Jerome H. Powell could remain at the Federal Reserve after his chair term ends May 15, turning Donald Trump’s latest threat into a test of central bank independence as well as presidential power. Powell’s separate term on the Federal Reserve Board of Governors runs until January 31, 2028, giving him a legal path to stay in the institution even after leaving the chairmanship.
Trump said on April 15, 2026, that he would fire Powell if Powell does not step down when a new Fed chair is installed, and he said the U.S. Department of Justice probe into the central bank renovation should continue. The investigation centers on the multibillion-dollar renovation of the Fed’s Washington headquarters and whether Powell misled Congress about the project’s scope and cost. The threat sharpened an already sensitive issue: who controls the nation’s central bank, and how far a president can go to shape it.
Powell has made the legal stakes explicit, saying the Fed’s independence is “a matter of law” and that governors are “not removable except for cause.” That language points to a likely legal fight if the White House tries to force him out of the Board of Governors before his term expires. Powell was re-nominated by President Joe Biden in November 2021 and confirmed by the Senate on May 12, 2022, underscoring that his current authority rests on the normal appointment process, not a personal alliance with any president.

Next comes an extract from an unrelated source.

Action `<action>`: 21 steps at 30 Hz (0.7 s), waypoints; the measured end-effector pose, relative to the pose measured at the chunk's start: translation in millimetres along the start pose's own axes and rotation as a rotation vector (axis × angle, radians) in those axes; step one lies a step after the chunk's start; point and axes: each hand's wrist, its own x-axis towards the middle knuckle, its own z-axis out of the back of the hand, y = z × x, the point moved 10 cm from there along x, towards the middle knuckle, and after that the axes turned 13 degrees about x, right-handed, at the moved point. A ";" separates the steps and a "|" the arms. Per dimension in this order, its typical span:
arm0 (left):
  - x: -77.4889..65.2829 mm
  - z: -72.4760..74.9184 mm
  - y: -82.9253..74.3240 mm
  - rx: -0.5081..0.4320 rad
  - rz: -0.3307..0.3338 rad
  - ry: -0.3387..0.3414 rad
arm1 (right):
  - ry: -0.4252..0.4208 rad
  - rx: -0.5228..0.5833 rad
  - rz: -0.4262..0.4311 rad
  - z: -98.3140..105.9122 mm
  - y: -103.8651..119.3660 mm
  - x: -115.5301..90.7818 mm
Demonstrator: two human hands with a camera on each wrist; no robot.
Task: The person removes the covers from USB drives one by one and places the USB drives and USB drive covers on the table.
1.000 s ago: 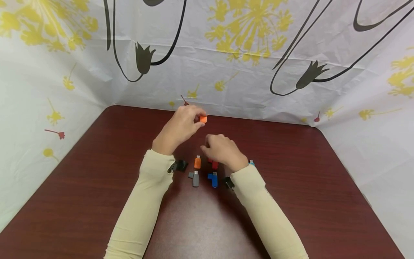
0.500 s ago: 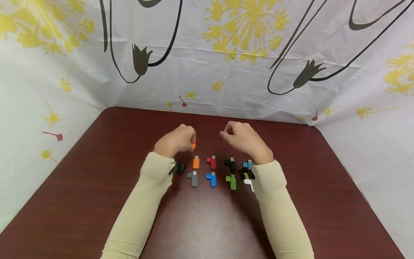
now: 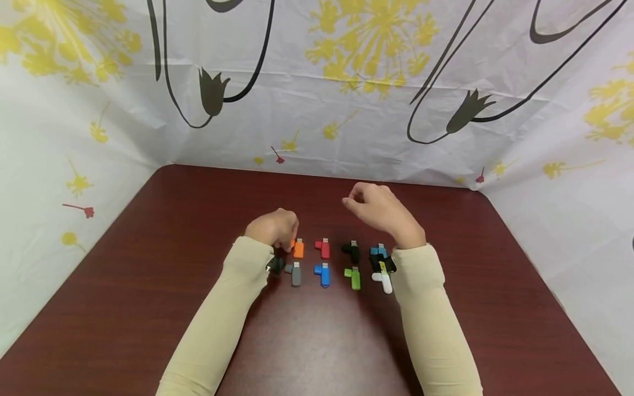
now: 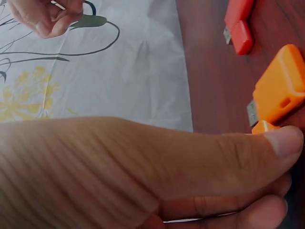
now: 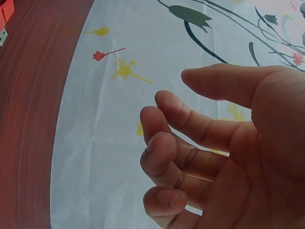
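Note:
My left hand [image 3: 274,228] is low over the table and pinches a small orange cap [image 4: 263,127] between thumb and fingers. Right beside the cap lies the orange USB stick [image 3: 299,249], its metal plug showing in the left wrist view. Most of the cap is hidden behind the thumb. My right hand [image 3: 378,208] hangs above the table behind the black USB stick [image 3: 354,252]. In the right wrist view its fingers are loosely curled, with nothing between them and the thumb.
Two rows of USB sticks with caps at their left lie mid-table: a red stick [image 3: 325,248], a light blue one [image 3: 381,251], a grey one [image 3: 296,274], a blue one [image 3: 324,275], a green one [image 3: 355,279] and a white one [image 3: 386,282]. A patterned cloth [image 3: 307,82] stands behind.
My left hand has come down toward me with the orange cap, to the left side of the orange stick. My right hand has moved up and right, away from the sticks.

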 end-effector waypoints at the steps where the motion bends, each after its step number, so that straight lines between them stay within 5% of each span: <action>1: 1.0 -0.9 0.0 0.002 -0.001 0.003 | 0.002 0.001 0.002 -0.2 0.6 0.0; 21: -2.8 1.0 -2.9 -0.005 0.006 -0.020 | 0.005 -0.010 -0.007 6.8 -2.4 -2.6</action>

If Powell stays on as governor after his chair term ends, the move would be unusual. Most outgoing Fed chairs have also left the board, though Marriner Eccles remained on the board in the late 1940s after a clash with President Harry Truman. That history makes Powell’s next move more than a personnel question. It would shape how future presidents, markets, and lawmakers view the reach of the White House over monetary policy.
Central bank independence matters because investors and economists treat it as a core safeguard for credible interest-rate decisions. Reuters and AP coverage has noted that political pressure on the Fed can rattle confidence in borrowing costs and market stability, even when no formal removal takes place. With Powell’s chair term ending in May and his board term stretching to 2028, the confrontation now carries constitutional weight, financial consequences, and a clear warning for the next phase of the fight over the Fed.